[Dataset items]
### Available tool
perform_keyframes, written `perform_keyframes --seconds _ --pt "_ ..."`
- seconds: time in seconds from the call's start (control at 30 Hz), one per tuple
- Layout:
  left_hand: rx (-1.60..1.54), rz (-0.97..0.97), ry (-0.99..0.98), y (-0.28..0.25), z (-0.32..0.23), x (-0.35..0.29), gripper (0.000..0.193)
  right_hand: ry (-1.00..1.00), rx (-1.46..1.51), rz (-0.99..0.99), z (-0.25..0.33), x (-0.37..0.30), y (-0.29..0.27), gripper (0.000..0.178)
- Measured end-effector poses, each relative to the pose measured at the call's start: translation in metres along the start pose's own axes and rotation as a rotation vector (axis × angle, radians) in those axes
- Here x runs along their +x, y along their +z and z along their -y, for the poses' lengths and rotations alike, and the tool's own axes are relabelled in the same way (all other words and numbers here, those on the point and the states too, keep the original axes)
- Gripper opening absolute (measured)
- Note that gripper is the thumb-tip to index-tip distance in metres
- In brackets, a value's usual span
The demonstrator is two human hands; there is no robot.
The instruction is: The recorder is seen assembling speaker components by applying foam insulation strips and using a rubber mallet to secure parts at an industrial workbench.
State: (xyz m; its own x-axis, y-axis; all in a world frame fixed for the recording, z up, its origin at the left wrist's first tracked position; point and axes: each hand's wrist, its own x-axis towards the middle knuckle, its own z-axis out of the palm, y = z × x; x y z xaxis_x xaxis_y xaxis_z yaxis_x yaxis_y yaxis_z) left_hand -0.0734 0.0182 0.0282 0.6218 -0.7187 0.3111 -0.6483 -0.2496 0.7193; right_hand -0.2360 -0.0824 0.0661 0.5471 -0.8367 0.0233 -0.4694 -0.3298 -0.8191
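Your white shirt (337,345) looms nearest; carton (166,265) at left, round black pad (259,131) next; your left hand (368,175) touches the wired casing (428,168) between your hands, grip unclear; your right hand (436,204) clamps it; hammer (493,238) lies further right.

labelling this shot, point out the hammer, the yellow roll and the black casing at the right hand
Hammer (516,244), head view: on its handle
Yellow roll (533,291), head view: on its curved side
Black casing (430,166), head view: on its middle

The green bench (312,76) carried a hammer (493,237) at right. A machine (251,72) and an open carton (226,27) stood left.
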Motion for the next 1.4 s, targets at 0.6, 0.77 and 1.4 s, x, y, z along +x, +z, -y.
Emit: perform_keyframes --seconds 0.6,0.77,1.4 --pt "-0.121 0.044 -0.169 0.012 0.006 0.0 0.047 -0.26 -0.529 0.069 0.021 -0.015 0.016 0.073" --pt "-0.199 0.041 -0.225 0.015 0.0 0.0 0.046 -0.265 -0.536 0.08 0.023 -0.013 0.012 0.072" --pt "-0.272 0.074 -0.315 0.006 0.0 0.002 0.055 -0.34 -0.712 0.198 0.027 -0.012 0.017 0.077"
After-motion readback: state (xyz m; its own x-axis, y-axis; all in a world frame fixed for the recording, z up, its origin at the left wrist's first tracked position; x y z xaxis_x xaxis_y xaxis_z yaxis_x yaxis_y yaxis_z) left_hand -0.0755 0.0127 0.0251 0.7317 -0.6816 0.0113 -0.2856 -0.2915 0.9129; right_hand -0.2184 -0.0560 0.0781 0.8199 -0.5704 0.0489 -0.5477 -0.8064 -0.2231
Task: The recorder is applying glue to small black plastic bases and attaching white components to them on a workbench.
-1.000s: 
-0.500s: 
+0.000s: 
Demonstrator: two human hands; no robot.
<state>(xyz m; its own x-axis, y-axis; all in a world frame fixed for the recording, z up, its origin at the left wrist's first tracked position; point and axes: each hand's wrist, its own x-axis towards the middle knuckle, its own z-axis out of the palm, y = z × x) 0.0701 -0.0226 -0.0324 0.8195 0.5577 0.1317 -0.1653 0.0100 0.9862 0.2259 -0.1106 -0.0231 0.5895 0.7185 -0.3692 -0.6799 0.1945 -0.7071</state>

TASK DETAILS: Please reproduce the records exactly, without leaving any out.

RESPONSE:
### Available tool
perform_keyframes, written `perform_keyframes --seconds _ --pt "_ ..."`
- seconds: time in seconds from the call's start (control at 30 Hz), one per tuple
- Layout:
  left_hand: rx (-1.60..1.54), rz (-0.97..0.97), ry (-0.99..0.98), y (-0.28..0.25), z (-0.32..0.23), x (-0.35..0.29), gripper (0.000..0.193)
  right_hand: ry (-1.00..1.00), rx (-1.46..1.51), rz (-0.99..0.99), z (-0.25..0.33), x (-0.37..0.30), y (-0.29..0.27), gripper (0.000..0.178)
- Measured end-effector poses, each relative to the pose measured at the call's start: translation in metres along the start pose's own axes and rotation as a rotation vector (axis × angle, radians) in those axes
- Here x runs along their +x, y along their +z and z along their -y, for the poses' lengths and rotations alike, and the tool's own axes are relabelled in the same way (all other words and numbers here, those on the point and the states too, keep the original axes)
- Gripper opening absolute (measured)
- Note that gripper is the thumb-tip to index-tip distance in metres
- In brackets, a value's usual span
The demonstrator is two human hands; there is no robot.
The instruction is: The recorder is seen assembling speaker components by applying foam insulation strips and using a rubber mallet to secure parts at an industrial workbench.
State: (xyz m; its own x-axis, y-axis; all in a world frame fixed for the recording, z up, its origin at the left wrist's first tracked position; point and axes: each hand's wrist, its own x-axis towards the middle knuckle, its own z-axis out of the palm, y = z × x; x y z xaxis_x xaxis_y xaxis_z yaxis_x yaxis_y yaxis_z) left_hand -0.0734 0.0182 0.0282 0.6218 -0.7187 0.3111 -0.6483 -0.2496 0.7193; right_hand -0.2360 -0.0824 0.0661 0.5471 -0.8367 0.0233 -0.4694 -0.3298 -0.8191
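Your white shirt (337,345) looms nearest; carton (166,265) at left, round black pad (259,131) next; your left hand (368,175) touches the wired casing (428,168) between your hands, grip unclear; your right hand (436,204) clamps it; hammer (493,238) lies further right.

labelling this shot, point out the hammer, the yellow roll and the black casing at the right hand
Hammer (516,244), head view: on its handle
Yellow roll (533,291), head view: on its curved side
Black casing (430,166), head view: on its middle

The green bench (312,76) carried a hammer (493,237) at right. A machine (251,72) and an open carton (226,27) stood left.
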Motion for the next 1.4 s, targets at 0.6, 0.77 and 1.4 s, x, y, z along +x, +z, -y.
Emit: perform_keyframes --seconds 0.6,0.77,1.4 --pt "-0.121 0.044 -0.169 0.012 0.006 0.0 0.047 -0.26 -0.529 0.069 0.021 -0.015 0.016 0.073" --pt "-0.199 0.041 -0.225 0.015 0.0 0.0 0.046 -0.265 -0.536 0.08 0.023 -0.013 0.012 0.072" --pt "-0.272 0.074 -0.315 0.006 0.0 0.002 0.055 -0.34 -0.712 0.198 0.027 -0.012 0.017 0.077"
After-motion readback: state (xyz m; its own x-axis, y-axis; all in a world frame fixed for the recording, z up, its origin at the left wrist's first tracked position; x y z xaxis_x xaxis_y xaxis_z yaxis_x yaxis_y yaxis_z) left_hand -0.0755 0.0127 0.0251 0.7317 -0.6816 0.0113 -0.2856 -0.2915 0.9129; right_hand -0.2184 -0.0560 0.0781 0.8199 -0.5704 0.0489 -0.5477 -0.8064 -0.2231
Task: The recorder is applying glue to small black plastic bases and attaching white components to them on a workbench.
-1.000s: 
-0.500s: 
+0.000s: 
Demonstrator: two human hands; no robot.
<state>(xyz m; its own x-axis, y-axis; all in a world frame fixed for the recording, z up, its origin at the left wrist's first tracked position; point and axes: each hand's wrist, its own x-axis towards the middle knuckle, its own z-axis out of the palm, y = z × x) 0.0701 -0.0226 -0.0324 0.8195 0.5577 0.1317 -0.1653 0.0100 0.9862 0.2259 -0.1106 -0.0231 0.5895 0.7185 -0.3692 -0.6799 0.1945 -0.7071</state>

The exercise requires nothing else.